Action item —
Print exactly the lines starting at the one that contains "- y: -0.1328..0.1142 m" and ending at the last line of the listing below.

########

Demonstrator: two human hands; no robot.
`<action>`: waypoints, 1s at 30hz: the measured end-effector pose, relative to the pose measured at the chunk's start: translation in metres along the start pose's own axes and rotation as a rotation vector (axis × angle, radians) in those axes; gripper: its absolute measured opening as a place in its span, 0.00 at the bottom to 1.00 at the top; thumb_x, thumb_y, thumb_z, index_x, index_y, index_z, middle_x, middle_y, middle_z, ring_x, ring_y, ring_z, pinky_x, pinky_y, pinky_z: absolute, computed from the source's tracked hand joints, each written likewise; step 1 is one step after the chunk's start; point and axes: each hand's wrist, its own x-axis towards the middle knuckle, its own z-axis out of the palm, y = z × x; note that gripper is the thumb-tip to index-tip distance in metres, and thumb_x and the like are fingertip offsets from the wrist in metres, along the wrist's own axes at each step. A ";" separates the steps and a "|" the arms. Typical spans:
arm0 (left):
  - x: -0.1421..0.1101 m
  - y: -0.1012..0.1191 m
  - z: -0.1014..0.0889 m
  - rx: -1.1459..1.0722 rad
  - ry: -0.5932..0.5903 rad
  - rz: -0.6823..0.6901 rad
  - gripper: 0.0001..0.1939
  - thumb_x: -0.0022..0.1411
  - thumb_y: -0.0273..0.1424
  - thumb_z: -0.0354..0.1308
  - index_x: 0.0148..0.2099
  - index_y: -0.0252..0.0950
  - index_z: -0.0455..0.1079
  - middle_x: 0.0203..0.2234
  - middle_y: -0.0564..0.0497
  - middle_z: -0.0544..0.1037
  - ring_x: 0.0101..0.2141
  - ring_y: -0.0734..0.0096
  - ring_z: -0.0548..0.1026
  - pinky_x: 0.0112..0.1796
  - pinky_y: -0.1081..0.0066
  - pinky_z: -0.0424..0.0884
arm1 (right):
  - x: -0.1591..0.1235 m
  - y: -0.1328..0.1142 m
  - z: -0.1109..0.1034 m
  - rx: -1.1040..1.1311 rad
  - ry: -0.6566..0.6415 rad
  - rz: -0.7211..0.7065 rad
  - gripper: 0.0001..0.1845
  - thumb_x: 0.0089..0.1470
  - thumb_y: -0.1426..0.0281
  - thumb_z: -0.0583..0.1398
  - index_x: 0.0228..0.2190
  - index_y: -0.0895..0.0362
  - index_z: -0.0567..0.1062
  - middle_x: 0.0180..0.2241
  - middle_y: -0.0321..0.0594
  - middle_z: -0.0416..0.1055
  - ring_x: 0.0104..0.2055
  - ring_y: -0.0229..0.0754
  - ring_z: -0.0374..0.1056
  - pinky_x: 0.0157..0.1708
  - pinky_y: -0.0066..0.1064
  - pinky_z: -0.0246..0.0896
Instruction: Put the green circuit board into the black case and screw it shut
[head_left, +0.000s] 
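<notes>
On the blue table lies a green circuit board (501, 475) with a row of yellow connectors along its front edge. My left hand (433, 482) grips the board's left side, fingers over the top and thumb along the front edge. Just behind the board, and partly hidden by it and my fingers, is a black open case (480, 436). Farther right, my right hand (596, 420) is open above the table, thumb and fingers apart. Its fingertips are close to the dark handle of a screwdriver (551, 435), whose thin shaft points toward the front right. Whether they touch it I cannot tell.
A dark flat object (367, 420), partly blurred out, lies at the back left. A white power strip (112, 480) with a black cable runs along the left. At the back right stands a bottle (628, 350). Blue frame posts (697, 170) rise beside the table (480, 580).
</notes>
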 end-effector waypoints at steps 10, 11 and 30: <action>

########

Reply to the exercise —
  - y: -0.1328..0.1142 m
  - z: -0.1109..0.1034 m
  - rx: -1.1040..1.1311 rad
  - ry: -0.6566..0.6415 rad
  - rz: -0.7211..0.7065 rad
  - gripper: 0.0001..0.1845
  - thumb_x: 0.0089..0.1470
  - thumb_y: -0.1426..0.0281
  - thumb_z: -0.0583..0.1398
  - index_x: 0.0228..0.2190
  - index_y: -0.0895..0.0362
  - index_z: -0.0567..0.1062
  - middle_x: 0.0180..0.2241
  - middle_y: -0.0321..0.0594
  - middle_z: -0.0416..0.1055
  - ring_x: 0.0104..0.2055
  - ring_y: -0.0229..0.0754
  - ring_z: -0.0374..0.1056
  - pinky_x: 0.0157..0.1708
  - pinky_y: -0.0066..0.1064
  - pinky_z: -0.0246..0.0896
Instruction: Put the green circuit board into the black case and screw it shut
[head_left, +0.000s] 
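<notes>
On the blue table lies a green circuit board (501, 475) with a row of yellow connectors along its front edge. My left hand (433, 482) grips the board's left side, fingers over the top and thumb along the front edge. Just behind the board, and partly hidden by it and my fingers, is a black open case (480, 436). Farther right, my right hand (596, 420) is open above the table, thumb and fingers apart. Its fingertips are close to the dark handle of a screwdriver (551, 435), whose thin shaft points toward the front right. Whether they touch it I cannot tell.
A dark flat object (367, 420), partly blurred out, lies at the back left. A white power strip (112, 480) with a black cable runs along the left. At the back right stands a bottle (628, 350). Blue frame posts (697, 170) rise beside the table (480, 580).
</notes>
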 end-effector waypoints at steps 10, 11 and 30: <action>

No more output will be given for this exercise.